Monday, February 4, 2008

Untitled

My own heart let me more have pity on; let
Me live to my sad self hereafter kind,
Charitable; not live this tormented mind
With this tormented mind tormenting yet.
I cast for comfort I can no more get
By groping round my comfortless, than blind
Eyes in their dark can day or thirst find
Thirst's all-in-all in a world of wet.

Soul, self; come, poor Jackself, I do advise
You, jaded, let be; call off thoughts awhile
Elsewhere; leave comfort root-room; let joy size
At God knows when to God knows what; whose smile
's not wrung, see you; unforeseen times rather—as skies
Betweenpie mountains—lights a lovely mile.

-Gerard Manley Hopkins

1 comment:

Beth said...

Here's some of what Buechner has to say about this poem (from Speak What We Feel, 41-42):

"In the sestet he becomes his own Dutch uncle, speaking to himself with a kind of deprecatory affection as "poor Jackself"...And then he reduces to two syllables the best advice that he has it in him either to give or to hear--"Let be," as in let go, let happen, let lie, let live. "Call off thoughts awhile," he says, as you call off yammering dogs, and the thoughts he means, that most inward-looking and self-analytic of men, are of course thoughts about himself.
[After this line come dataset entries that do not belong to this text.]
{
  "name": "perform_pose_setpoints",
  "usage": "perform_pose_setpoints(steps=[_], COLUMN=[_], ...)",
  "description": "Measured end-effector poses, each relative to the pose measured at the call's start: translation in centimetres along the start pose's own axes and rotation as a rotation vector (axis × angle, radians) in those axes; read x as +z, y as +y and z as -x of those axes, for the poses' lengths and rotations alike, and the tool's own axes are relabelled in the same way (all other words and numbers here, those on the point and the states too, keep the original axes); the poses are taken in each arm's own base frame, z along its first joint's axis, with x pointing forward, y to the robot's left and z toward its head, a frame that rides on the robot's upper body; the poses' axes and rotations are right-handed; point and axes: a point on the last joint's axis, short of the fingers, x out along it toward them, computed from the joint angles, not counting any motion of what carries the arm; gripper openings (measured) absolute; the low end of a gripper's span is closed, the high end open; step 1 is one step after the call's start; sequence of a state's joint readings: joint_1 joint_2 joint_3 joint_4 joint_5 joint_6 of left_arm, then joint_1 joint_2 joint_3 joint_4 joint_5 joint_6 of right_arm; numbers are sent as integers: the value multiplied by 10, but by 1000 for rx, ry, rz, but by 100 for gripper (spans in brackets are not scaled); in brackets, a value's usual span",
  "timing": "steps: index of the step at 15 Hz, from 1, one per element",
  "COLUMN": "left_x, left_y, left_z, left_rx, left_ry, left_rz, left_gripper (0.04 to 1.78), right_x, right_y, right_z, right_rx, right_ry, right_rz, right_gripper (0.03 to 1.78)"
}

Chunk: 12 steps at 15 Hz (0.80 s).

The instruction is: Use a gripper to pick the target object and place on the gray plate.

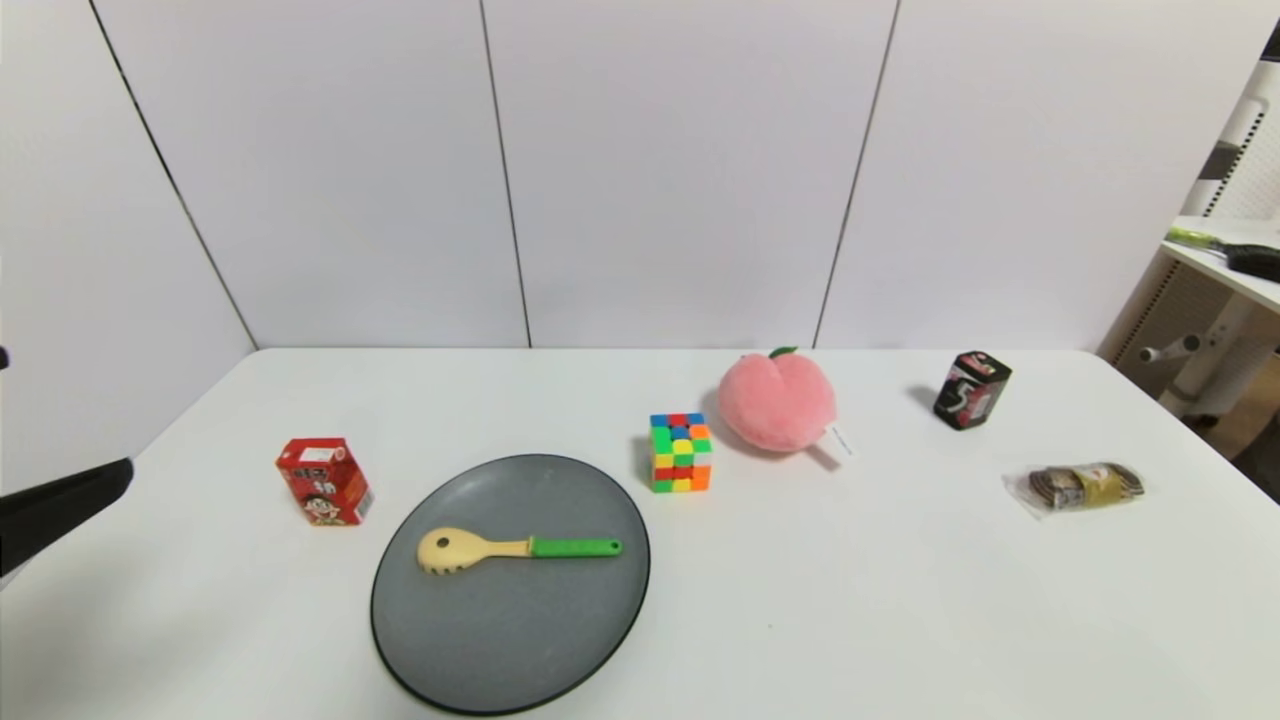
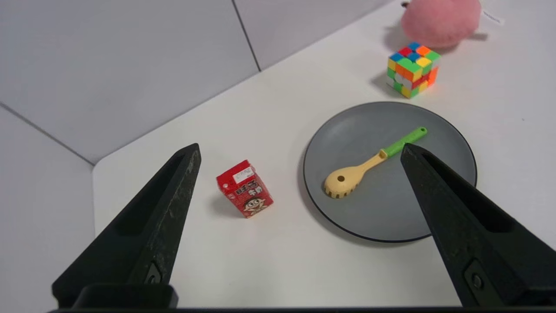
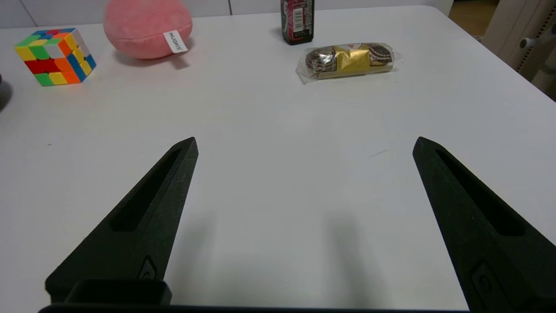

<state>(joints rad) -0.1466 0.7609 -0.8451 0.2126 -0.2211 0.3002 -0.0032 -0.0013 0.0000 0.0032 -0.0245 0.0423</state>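
Note:
The toy pasta spoon (image 1: 515, 549), pale yellow head and green handle, lies flat on the gray plate (image 1: 500, 650), head toward the left. It also shows in the left wrist view (image 2: 373, 163) on the plate (image 2: 391, 217). My left gripper (image 2: 299, 150) is open and empty, held above the table's left side, away from the plate; one black finger of it shows at the head view's left edge (image 1: 60, 505). My right gripper (image 3: 304, 143) is open and empty over bare table on the right; it does not show in the head view.
A red milk carton (image 1: 323, 481) stands left of the plate. A colour cube (image 1: 680, 452), a pink plush peach (image 1: 777, 400), a black box (image 1: 971, 390) and a wrapped snack (image 1: 1082, 486) sit to the right. A white wall backs the table.

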Motion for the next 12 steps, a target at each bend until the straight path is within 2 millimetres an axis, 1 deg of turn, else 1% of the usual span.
perform_pose_setpoints(steps=[2,5,6,9,12], left_x=[-23,-54,-65,-99,-136], left_y=[-10,-24,-28,-43,-56], left_z=[16,36,40,48,52], left_rx=[59,140,160,216,236], left_ry=[-63,-150,-155,-143,-131], left_rz=[13,32,35,46,59], left_gripper=[167,167,167,169,169], right_x=[0,0,0,0,0], right_y=[0,0,0,0,0], right_z=[0,0,0,0,0], right_rx=[0,0,0,0,0], right_ry=[0,0,0,0,0], right_rz=[0,0,0,0,0], right_gripper=[171,171,171,171,171])
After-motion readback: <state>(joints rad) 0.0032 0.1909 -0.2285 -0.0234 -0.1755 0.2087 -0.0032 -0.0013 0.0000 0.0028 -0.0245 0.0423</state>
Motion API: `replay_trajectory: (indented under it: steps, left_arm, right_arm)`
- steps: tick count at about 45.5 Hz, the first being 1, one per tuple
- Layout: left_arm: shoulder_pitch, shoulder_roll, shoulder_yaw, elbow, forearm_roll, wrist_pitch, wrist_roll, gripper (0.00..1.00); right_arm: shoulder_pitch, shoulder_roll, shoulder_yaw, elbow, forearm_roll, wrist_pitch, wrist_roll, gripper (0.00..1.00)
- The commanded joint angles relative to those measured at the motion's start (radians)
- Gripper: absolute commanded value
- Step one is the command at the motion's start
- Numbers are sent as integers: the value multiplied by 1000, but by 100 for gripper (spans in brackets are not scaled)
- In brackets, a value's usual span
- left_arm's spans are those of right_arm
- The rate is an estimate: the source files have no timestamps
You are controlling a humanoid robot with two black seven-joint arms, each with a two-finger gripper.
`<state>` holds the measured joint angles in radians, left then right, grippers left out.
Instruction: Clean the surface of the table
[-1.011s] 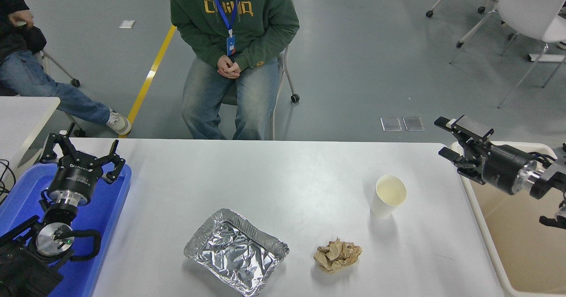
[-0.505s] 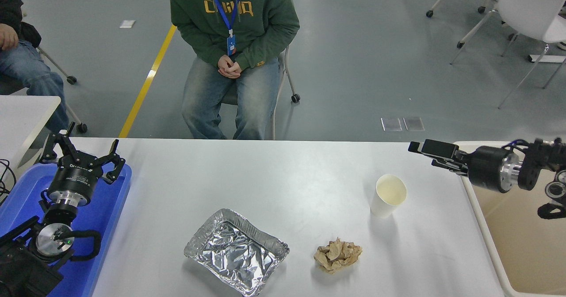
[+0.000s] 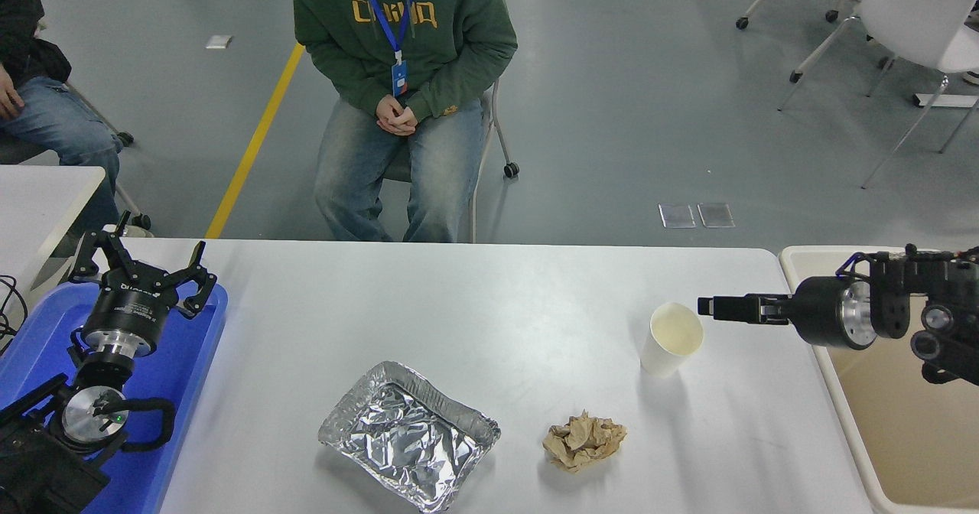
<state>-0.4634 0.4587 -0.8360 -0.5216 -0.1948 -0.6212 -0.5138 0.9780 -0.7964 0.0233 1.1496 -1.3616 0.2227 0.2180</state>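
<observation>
A: Where does the table [image 3: 489, 292] sit, and what is on it?

B: It fills the middle of the view, the widest thing there. Going down in size: a foil tray [image 3: 408, 435] at six o'clock, a paper cup [image 3: 670, 339] toward three o'clock, and a crumpled brown paper wad [image 3: 583, 441] between five and six. A blue tray [image 3: 183, 376] lies off the nine o'clock edge, a beige bin [image 3: 902, 422] off the three o'clock edge.

A: How would it handle?

B: The top looks hard, smooth and fixed, so I judge nothing on it needs force. The litter is all light. The cup is thin and would crush or tip; best taken around its wall. The foil dents easily; grip its rim. The wad is soft and can be pinched anywhere.

A: The grippers?

B: The left gripper [image 3: 145, 269] is parked over the blue tray at nine o'clock, fingers spread, holding nothing. The right gripper [image 3: 707, 307] is seen edge-on; I cannot tell how far apart its fingers are. It holds nothing.

A: What differs from half a second ago?

B: The right gripper was higher, near the far edge at two o'clock. Now it is lower and level, its tip just beside the cup's rim on the three o'clock side. The litter has not moved.
</observation>
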Motion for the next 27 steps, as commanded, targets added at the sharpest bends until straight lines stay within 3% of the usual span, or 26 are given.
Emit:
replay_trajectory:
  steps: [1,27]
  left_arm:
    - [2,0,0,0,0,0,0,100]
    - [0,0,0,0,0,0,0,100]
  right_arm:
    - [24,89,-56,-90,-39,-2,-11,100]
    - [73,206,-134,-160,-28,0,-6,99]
Call them off "elsewhere," meaning anywhere in the sense that any blessed thing in the world would be more profitable for him than to think about than his own endlessly yammering predicament. Instead of groping around like a blind man for some comfort of his own manufacture--some comforting belief, or prayer, or friend, or memory--he tells himself simply to let comfort happen the way flowers happen when properly rooted...

"There is no way to know when joy will happen or what will occasion it, only that there is no way to make it happen because then it would not be God's joy. It is not wrung like a promise or an admission. Instead--and suddenly Hopkins the coiner of outlandish words is the one who is speaking again--it is "unforseen times," like the time he saw the "dapple-dawn-drawn" bird hovering in the sky above him...

"...The smile comes unbidden and unexpected the way sometimes a ray of sun will break through clouds to "betweenpie mountains," meaning that, although the mountains are still in shadow, the space between them is pied, dappled, with light. It may not seem all that much at any given time, but it is enough. At the very least it "lights a lovely mile" of the road--wherever in the world the road may be leading to next."